Unfall auf der A33

Gepostet in A 33 von Freddy am 19. September 2020

Quelle: Haller Kreisblatt

Auf der A 33 ist es am Donnerstagmorgen zu einer Verfolgungsjagd zwischen der Polizei und einem 21-jährigen Mann aus Preußisch Oldendorf (Kreis Minden-Lübbecke) gekommen, an deren Ende die Autobahn gesperrt werden musste. Der Grund, warum die Polizei auf den Fahrer aufmerksam wurde, war ein Unfall auf der A 33 nahe Künsebeck.

Ein Autofahrer hatte gegen 8 Uhr gesehen, wie ein Polo mit zwei Männern im Inneren auf der A 33 nahe Künsebeck gegen die Betonmittelschutzwand stieß. Der Fahrer des Kleinwagens hielt nur kurz auf dem Seitenstreifen an. Anschließend setzte er seine Fahrt mit hohem Tempo in Richtung Paderborn fort. Der Augenzeuge berichtete, dass Fahrzeugteile von dem blauen VW mit Mindener Kennzeichen abgefallen waren.

Die Polizei gab das Fahrzeug zur Fahndung heraus. Währenddessen entdeckten Autobahnpolizisten in Höhe der Anschlussstelle Paderborn-Mönkeloh den Polo und gaben dem Fahrer Signale zum Folgen.
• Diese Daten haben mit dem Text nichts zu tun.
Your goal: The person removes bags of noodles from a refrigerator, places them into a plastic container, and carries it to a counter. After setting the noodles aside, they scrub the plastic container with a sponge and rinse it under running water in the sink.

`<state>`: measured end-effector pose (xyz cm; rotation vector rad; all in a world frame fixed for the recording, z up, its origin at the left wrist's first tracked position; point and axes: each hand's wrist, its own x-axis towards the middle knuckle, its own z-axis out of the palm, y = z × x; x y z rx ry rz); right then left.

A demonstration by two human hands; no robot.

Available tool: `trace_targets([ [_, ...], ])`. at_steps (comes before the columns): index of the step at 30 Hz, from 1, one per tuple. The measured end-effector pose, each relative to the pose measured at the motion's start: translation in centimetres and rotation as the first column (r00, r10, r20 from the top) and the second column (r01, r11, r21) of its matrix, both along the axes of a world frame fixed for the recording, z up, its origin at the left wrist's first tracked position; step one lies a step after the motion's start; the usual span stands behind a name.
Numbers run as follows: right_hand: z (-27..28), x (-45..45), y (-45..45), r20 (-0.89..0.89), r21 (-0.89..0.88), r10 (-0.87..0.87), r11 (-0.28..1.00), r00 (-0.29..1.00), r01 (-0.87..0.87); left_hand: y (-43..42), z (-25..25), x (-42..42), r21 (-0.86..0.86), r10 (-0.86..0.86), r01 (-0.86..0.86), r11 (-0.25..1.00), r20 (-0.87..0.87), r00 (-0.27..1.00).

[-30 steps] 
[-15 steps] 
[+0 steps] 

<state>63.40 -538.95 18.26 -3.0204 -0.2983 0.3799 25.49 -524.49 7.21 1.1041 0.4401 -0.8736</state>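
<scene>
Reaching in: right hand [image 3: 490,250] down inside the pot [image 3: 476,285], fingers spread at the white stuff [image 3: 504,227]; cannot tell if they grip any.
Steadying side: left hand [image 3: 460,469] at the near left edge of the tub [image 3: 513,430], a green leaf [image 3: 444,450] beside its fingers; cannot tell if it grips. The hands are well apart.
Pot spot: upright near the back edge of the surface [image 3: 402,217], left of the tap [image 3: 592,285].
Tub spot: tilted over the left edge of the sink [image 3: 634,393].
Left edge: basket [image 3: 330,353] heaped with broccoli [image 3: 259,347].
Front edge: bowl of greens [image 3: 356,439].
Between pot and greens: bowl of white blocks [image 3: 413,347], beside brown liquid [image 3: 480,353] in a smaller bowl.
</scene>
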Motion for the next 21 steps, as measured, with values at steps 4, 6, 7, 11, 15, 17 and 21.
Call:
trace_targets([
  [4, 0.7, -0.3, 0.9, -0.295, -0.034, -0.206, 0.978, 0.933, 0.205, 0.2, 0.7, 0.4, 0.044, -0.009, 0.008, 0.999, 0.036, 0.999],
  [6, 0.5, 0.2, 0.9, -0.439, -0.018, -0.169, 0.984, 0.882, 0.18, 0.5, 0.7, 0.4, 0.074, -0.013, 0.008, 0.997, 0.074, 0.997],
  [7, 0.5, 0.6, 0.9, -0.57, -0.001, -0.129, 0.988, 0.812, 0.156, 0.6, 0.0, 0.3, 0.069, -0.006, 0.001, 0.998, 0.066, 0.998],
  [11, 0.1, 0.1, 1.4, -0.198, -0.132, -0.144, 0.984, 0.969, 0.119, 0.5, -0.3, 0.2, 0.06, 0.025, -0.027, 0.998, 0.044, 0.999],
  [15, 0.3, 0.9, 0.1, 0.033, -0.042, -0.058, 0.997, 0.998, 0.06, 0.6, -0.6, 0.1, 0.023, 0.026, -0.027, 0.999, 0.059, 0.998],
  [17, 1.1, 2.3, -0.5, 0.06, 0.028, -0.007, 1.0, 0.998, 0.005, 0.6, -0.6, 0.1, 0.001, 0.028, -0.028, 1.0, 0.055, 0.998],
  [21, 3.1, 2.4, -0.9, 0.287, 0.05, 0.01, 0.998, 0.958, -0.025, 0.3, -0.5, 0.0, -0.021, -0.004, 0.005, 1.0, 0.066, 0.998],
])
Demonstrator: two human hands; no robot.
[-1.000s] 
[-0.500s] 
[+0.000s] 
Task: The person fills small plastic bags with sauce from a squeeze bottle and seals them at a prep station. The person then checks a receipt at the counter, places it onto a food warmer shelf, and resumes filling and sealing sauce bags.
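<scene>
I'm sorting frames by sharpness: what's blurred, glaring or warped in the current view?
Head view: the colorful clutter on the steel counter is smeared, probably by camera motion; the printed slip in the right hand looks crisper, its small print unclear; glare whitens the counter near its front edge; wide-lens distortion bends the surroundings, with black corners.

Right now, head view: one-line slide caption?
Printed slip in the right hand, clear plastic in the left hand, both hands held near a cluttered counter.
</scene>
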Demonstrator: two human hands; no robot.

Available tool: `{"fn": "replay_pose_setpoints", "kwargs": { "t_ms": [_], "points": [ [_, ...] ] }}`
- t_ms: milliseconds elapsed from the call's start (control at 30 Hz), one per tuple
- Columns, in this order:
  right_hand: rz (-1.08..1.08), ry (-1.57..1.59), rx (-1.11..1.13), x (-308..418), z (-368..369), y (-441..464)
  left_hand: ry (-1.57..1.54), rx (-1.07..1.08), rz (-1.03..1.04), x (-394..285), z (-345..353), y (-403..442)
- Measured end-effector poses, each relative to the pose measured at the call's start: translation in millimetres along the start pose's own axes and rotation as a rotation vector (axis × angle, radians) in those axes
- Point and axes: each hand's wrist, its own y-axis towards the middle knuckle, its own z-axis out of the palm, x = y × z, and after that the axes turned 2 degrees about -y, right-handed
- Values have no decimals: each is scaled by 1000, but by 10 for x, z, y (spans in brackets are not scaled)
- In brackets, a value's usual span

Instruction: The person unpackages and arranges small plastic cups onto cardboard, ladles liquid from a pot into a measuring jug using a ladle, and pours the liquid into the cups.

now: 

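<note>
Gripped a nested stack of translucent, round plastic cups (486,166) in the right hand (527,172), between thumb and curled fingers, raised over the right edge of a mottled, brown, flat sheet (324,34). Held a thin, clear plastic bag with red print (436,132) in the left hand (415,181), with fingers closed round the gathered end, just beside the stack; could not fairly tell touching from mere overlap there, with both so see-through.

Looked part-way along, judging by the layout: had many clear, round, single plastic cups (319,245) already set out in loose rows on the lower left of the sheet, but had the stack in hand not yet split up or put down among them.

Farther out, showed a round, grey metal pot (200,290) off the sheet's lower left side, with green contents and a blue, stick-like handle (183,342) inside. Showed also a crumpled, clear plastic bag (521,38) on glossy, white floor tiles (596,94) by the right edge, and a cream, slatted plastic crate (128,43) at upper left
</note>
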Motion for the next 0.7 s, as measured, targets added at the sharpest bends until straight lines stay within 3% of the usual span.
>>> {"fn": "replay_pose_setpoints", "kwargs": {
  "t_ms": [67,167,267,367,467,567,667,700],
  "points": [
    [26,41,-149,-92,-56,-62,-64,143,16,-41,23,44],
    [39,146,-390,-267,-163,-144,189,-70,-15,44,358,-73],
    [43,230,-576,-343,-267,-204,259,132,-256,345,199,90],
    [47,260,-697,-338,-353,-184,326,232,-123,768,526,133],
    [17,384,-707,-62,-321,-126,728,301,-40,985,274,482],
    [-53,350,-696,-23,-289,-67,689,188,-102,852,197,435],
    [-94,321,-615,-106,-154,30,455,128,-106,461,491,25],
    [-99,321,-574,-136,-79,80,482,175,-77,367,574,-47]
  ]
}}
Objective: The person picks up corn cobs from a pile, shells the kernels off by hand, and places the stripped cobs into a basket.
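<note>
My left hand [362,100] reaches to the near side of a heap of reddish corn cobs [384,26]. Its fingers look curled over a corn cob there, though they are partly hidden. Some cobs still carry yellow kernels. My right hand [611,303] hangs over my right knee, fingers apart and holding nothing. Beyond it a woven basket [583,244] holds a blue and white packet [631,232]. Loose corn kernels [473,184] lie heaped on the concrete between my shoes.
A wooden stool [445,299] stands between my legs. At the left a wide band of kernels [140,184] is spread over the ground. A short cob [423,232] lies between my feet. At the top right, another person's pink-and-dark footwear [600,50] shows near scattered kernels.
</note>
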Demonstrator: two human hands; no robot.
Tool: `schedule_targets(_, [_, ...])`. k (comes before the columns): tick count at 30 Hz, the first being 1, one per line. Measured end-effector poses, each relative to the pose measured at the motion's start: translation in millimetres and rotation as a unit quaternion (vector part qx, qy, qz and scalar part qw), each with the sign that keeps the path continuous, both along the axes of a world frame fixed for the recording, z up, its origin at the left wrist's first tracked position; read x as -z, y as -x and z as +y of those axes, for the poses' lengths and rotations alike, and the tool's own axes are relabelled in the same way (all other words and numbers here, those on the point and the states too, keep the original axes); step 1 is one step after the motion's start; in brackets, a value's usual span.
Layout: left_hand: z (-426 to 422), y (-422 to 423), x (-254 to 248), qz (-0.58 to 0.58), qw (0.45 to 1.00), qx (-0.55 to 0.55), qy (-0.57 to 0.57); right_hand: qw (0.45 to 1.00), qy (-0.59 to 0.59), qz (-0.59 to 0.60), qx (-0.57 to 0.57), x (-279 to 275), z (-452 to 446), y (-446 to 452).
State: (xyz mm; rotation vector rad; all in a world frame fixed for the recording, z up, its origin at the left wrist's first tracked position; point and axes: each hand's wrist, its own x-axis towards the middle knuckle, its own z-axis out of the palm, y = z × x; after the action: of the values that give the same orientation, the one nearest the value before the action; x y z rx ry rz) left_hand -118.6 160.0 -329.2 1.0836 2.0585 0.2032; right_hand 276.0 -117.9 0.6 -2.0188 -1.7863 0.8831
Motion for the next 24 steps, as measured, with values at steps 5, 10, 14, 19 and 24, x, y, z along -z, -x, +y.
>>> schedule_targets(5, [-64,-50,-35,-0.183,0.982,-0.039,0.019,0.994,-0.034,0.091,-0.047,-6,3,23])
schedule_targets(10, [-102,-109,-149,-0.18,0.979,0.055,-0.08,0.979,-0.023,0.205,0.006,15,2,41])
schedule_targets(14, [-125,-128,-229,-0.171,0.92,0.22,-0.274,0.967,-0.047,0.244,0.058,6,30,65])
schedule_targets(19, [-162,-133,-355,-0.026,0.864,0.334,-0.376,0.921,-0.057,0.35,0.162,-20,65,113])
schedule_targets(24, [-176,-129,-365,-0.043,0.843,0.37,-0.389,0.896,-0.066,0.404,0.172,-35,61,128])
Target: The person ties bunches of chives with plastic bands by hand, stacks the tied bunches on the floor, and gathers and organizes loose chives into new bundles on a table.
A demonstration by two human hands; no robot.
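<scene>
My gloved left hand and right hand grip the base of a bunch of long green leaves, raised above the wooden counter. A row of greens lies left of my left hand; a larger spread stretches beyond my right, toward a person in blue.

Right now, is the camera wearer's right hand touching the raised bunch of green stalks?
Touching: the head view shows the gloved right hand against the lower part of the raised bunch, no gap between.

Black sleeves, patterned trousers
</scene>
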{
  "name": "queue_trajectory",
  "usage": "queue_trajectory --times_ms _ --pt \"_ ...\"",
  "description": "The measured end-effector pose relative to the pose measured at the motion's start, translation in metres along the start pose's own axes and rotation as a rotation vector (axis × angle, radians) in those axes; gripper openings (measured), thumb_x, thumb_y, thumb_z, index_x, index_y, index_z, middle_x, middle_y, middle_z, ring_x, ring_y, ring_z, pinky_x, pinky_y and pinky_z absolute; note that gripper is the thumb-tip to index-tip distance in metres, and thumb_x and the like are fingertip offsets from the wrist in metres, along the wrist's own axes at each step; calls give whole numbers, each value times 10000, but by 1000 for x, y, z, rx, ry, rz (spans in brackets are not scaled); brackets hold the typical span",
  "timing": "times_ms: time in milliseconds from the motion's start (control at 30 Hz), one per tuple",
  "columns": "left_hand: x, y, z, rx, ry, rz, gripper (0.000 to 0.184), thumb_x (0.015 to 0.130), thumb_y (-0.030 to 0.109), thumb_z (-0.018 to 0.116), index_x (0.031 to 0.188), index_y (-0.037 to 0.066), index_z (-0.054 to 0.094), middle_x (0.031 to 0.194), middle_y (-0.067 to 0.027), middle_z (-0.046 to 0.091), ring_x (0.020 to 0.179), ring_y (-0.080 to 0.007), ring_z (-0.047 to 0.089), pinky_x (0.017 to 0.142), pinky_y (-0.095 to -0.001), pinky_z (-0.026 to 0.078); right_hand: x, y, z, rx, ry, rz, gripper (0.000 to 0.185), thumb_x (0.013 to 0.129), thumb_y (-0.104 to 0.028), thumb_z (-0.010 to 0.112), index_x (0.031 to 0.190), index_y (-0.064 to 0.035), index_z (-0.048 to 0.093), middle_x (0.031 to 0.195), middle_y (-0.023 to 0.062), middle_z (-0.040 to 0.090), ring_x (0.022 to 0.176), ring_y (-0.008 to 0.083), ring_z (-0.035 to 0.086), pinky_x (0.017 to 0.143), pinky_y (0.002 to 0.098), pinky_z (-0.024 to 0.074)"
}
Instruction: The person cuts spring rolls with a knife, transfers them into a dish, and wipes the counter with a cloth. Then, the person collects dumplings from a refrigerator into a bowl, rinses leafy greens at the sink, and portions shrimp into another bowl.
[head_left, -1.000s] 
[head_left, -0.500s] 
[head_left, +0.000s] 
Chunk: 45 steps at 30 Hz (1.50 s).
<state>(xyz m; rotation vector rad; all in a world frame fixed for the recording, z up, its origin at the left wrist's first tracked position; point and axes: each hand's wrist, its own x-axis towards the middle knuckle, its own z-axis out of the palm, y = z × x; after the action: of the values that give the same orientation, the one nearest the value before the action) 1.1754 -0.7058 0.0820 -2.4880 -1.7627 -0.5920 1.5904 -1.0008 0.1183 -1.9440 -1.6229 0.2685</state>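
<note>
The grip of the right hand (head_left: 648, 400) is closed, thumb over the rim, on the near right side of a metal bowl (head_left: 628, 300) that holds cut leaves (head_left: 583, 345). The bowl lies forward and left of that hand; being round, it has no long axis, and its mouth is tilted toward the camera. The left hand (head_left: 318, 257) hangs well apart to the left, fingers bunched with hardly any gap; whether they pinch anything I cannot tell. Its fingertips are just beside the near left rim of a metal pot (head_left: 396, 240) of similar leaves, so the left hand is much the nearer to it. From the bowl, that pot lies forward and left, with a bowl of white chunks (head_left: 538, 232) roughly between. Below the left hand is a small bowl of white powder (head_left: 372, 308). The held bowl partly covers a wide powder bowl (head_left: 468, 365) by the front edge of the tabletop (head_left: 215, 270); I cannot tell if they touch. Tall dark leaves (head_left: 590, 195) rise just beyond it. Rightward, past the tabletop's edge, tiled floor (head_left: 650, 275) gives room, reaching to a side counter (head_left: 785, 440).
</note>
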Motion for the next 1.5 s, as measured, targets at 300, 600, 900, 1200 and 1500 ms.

Zunächst verlangsamte dieser auch seine Fahrt, doch dann beschleunigte er, ignorierte die Anhaltezeichen und fuhr auf der Autobahn weiter. Nach einer kurzen Verfolgung stoppten ihn die Autobahnpolizisten noch vor der Anschlussstelle Borchen.

Der 21-jährige Fahrer aus Preußisch Oldendorf war bei der Kontrolle aggressiv und wehrte sich anfangs bei der Festnahme. Aus diesem Grund wurde die A 33 gesperrt und ein Gefangenentransporter der Paderborner Polizei angefordert. Bei dem polizeibekannten 21-jährigen Fahrer bemerkten die Beamten einen Alkoholgeruch. In seinem Pkw fanden sie Tütchen mit Marihuana und einen Crusher zum Mahlen von Cannabis. Ein Abschleppfahrzeug transportierte den VW Polo schließlich ab.

Der 19-jährige Beifahrer durfte seinen Weg zu Fuß fortsetzen. Der Polo-Fahrer wurde zur Anzeigenaufnahme und zur Entnahme einer Blutprobe zur Polizeiwache in Paderborn gefahren. Die Sperrung der Autobahn bei Paderborn dauerte etwa 25 Minuten und konnte gegen kurz nach 9 Uhr wieder aufgehoben werden.